Du confirms illegal trade at 80% mark-up, Etisalat also suspends sales of the smartphone

Du bans prepaid iPhone 4 sales as blackmarket trade booms
UAE telco du has suspended sales of the iPhone 4 on prepaid packages
Du bans prepaid iPhone 4 sales as blackmarket trade booms
UAE telco du has suspended sales of the iPhone 4 on prepaid packages
Du bans prepaid iPhone 4 sales as blackmarket trade booms
Sales assistants at Etisalat stores across Dubai said they have also been instructed to suspend sales of the prepaid iPhone 4

UAE telco du has suspended sales of the iPhone 4 on prepaid packages in a bid to curb a boom in priced-up blackmarket sales, the firm’s chief commercial officer has said.
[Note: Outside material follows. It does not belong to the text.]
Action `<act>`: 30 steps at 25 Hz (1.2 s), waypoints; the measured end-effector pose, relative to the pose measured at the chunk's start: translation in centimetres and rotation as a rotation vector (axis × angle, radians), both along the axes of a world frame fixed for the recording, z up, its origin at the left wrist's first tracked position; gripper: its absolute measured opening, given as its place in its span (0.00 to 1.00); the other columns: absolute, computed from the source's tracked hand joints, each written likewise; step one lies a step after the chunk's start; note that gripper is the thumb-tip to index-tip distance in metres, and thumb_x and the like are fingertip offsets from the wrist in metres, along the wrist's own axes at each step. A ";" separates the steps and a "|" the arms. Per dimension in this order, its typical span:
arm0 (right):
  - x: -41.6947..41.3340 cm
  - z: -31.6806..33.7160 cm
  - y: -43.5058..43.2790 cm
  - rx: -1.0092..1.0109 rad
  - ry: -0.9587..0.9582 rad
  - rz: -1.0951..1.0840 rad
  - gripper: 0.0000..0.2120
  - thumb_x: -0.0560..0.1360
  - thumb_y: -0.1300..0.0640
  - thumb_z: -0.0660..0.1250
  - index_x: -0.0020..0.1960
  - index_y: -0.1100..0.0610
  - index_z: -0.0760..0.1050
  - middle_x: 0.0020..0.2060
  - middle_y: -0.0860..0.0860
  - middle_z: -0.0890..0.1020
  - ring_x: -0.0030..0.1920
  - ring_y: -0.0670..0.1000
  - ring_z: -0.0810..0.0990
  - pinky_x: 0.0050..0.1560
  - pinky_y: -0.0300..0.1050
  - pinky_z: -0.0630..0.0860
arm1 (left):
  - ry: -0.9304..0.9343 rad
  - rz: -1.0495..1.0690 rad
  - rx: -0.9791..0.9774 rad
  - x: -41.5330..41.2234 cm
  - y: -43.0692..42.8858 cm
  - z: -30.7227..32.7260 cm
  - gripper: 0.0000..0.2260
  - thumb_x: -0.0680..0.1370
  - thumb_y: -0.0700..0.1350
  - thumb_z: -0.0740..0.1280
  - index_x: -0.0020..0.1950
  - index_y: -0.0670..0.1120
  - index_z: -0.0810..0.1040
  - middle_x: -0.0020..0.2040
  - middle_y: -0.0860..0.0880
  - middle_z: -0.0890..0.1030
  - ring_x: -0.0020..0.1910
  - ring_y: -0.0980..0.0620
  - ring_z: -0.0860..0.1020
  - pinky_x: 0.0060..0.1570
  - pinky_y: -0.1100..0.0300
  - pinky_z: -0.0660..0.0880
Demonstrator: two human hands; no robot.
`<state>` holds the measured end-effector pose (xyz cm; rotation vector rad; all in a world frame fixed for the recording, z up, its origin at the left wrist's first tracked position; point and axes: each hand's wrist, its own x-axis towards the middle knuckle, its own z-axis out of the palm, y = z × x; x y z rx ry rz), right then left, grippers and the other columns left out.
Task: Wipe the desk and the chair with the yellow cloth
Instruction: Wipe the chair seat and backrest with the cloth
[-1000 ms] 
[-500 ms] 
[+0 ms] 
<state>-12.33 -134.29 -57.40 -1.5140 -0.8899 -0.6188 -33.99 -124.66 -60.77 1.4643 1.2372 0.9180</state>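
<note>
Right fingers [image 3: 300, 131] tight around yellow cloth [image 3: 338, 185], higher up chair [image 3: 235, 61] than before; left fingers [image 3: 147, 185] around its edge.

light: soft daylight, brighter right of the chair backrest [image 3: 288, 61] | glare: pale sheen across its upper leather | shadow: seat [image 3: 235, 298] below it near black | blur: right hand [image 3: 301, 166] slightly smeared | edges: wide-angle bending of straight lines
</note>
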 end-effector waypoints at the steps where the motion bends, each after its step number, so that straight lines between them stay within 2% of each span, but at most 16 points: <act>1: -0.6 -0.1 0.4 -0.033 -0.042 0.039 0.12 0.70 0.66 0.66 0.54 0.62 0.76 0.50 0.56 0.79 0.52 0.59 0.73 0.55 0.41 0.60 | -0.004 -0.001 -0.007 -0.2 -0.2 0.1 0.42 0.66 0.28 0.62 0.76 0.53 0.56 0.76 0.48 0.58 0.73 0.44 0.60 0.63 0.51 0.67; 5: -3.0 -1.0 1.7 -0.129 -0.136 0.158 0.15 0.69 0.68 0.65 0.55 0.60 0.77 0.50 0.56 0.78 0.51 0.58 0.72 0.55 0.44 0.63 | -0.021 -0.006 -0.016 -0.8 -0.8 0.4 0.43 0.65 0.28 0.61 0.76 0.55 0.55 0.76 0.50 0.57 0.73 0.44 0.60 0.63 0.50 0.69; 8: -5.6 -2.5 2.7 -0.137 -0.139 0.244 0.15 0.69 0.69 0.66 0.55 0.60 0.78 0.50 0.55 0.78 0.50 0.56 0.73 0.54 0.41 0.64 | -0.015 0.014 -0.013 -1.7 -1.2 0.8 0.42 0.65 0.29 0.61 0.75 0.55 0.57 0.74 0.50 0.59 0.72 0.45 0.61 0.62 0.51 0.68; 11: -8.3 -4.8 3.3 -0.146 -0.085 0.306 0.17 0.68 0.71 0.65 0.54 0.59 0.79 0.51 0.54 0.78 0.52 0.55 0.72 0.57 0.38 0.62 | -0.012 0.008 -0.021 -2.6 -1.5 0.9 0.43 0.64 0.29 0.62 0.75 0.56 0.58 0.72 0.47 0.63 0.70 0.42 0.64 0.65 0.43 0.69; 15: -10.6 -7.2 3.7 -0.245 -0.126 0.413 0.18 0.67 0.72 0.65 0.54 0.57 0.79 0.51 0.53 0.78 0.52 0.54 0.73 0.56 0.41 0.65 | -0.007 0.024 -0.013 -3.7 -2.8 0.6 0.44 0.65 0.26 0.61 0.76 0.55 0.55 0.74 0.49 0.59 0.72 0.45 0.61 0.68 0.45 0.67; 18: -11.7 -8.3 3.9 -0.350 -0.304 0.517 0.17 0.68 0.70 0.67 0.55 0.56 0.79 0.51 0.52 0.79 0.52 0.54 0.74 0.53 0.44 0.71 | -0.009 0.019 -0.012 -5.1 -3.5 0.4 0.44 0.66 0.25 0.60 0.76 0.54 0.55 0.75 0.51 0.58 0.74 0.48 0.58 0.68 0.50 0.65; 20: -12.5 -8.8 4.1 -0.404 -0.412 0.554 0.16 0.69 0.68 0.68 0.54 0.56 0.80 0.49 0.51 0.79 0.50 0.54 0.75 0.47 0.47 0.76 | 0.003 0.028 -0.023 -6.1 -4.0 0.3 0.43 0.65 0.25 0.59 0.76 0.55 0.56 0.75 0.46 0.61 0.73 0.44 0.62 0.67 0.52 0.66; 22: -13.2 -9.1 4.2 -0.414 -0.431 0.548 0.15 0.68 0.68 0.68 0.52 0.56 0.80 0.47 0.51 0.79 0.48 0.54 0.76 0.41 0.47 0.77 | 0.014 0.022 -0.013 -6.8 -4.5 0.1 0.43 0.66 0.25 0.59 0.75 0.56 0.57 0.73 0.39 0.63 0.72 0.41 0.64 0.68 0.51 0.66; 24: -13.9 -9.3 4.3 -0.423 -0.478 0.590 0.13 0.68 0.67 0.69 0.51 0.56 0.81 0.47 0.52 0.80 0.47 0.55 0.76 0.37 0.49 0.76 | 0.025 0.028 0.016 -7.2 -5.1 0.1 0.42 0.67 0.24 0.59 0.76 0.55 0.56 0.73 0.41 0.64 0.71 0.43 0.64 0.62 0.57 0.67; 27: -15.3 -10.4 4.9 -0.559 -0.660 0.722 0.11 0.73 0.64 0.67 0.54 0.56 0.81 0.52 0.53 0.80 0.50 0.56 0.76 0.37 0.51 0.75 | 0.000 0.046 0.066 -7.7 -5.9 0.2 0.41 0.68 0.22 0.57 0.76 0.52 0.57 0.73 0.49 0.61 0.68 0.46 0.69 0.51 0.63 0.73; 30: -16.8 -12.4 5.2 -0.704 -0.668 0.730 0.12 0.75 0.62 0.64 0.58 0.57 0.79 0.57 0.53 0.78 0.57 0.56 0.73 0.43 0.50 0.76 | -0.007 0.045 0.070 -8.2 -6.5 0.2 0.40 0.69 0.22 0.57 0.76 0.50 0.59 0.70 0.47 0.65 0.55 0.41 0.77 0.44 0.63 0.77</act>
Smartphones sold unlocked for AED2,100 under the pre-paid package were being traded on the black market at a 50 to 80 percent mark-up, said Farid Faraidooni.

“We became aware of this trend through our network technologies, which detected a number of iPhone4 smartphones that had been sold by us and yet were inactive within the country,” he told Arabian Business. "We also received information from abroad that smartphones sold by du are actually operating in neighbouring countries.

“We have stopped the sales… to combat the sale of these smartphones on the black market.”

Sales assistants at Etisalat stores across Dubai said they have also been instructed to suspend sales of the prepaid iPhone 4, but blamed the decision on a lack of stock.

They were unable to say when sales of the pre-paid package would resume.

Etisalat declined to comment when approached by Arabian Business.

The iPhone 4 was launched in Dubai in September 2010, and has become one of the region’s most popular smartphones, sold by both du and Etisalat.

Globally, Apple sold more than 1.7 million iPhone 4s in the smartphones first week of release.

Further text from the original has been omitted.